En la Embajada se sabía de la falta de libertad, pero siempre nos trataron muy bien, sólo había que respetar sus reglas. También asombraban otras facetas de la sociedad, como por ejemplo el lugar que ocupaba la mujer en el campo laboral: levantaban nieve, trabajaban de sepultureras, manejaban los troles, dirigían el tránsito... ¡¡¡generaciones de hombres se perdieron en tantas
batallas!!!
Ursulina Cantoni explica por qué su padre estuvo poco tiempo en la embajada:
—Su temperamento impetuoso no era fácilmente adaptable a la rutina del mundo diplomático. Además, empezó a hartarse de los excesos del stalinismo. Día a día disminuía su paciencia respecto del protocolo, las reuniones, las tertulias muchas veces intrascendentes y la propia rigidez de la vida soviética. En esa época, aún los diplomáticos necesitaban un permiso especial de las autoridades rusas para ir más allá de un radio de 40 km del centro de Moscú. Papá se sentía atado por formalidades a las que nunca había prestado mayor atención y que no cumplía: eludía permanentemente los controles soviéticos y se adentraba en bosques y plantaciones buscando retoños de especies desconocidas en San Juan. Sorprendido por la milicia, era regresado a la Embajada, no sin antes ser sometido a engorrosos trámites. Todos estos factores, necesarios para ocupar el rol de embajador en una sociedad como la soviética, sumados a lo inhóspito del clima, fueron los que precipitaron en Cantoni la idea del regreso. Además, hubo dos factores personales que lo empujaron a volver. Enterado de la venta de Guañizuil, quería salvar su otra heredad, la de Carpintería, que estaba a la venta. Por si fuera poco, estaba solo: mamá y yo ya habíamos salido de Moscú. Partimos primero a Francia, instalándonos después en Italia. Esta decisión fue motivada por un hecho puntual: una seria virosis intestinal que había contraído...
— ¿Es cierto que el mariscal Tito estuvo en la embajada?
Argentino: -Claro que sí. Y no fue una visita protocolar. Tito, que se llamaba Joseph Broz, estuvo trabajando como picapedrero en San Juan, en las obras de la ruta a Calingasta.

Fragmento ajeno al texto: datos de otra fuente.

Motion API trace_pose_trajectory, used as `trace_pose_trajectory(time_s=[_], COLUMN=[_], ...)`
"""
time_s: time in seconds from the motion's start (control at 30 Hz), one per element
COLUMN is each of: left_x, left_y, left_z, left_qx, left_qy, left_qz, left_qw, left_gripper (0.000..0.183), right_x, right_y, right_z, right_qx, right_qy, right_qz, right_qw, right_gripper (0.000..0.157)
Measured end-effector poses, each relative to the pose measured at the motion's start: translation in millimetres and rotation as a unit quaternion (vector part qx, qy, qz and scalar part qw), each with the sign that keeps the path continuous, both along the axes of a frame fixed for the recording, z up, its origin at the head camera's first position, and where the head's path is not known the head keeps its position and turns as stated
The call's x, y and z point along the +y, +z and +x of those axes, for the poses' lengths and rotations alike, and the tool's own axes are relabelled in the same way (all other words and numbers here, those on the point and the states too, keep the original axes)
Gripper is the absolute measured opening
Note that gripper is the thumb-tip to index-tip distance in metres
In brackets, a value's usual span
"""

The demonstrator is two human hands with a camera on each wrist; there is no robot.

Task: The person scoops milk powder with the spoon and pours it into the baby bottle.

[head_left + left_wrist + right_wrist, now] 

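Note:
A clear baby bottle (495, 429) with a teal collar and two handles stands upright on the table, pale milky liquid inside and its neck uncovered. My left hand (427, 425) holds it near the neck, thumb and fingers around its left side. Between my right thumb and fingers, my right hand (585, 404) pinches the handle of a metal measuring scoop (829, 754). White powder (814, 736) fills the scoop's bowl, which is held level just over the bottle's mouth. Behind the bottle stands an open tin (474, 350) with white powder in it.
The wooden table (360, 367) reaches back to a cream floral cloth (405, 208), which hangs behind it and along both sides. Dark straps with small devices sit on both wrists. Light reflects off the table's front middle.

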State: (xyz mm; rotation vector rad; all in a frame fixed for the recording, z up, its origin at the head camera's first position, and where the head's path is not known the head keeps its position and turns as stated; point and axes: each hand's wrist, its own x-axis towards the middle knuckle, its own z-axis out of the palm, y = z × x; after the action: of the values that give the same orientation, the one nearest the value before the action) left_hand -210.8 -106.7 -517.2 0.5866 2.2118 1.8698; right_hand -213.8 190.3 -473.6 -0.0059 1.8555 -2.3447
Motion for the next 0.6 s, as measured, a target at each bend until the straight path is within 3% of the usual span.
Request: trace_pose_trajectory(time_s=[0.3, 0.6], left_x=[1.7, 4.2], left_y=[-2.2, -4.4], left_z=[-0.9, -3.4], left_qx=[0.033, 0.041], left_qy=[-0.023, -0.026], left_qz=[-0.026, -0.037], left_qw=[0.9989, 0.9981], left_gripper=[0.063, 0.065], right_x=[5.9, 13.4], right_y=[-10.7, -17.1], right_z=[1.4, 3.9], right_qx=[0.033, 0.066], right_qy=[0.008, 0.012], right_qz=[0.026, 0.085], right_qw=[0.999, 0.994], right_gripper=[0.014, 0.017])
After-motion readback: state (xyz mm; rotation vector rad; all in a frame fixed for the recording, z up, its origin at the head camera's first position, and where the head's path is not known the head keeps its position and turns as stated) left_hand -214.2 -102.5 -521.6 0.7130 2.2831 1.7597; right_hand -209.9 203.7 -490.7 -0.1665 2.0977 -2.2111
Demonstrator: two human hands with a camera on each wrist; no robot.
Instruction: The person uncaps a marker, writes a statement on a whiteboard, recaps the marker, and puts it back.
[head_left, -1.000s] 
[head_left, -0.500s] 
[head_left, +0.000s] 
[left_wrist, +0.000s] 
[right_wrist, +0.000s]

Cantoni lo conoció en esos años y después lo salvó de ser fusilado cuando acusaban a Tito de haber participado en actos terroristas en Buenos Aires...
— ¿Cómo fue el encuentro de Tito con Cantoni?
Argentino: -Yo sé que don Federico quedó muy conmovido por esa visita y nos contaba a todos que Tito había llorado, agradeciéndole que le salvara la vida...
Finalmente Cantoni dejó su cargo en Moscú.
— ¿Quién quedó a cargo de la embajada?
Argentino: -Quedó Leopoldo Bravo, como consejero encargado de la embajada. Después nombraron otro embajador y Bravo fue ascendido a ministro plenipotenciario en Rumania y Bulgaria.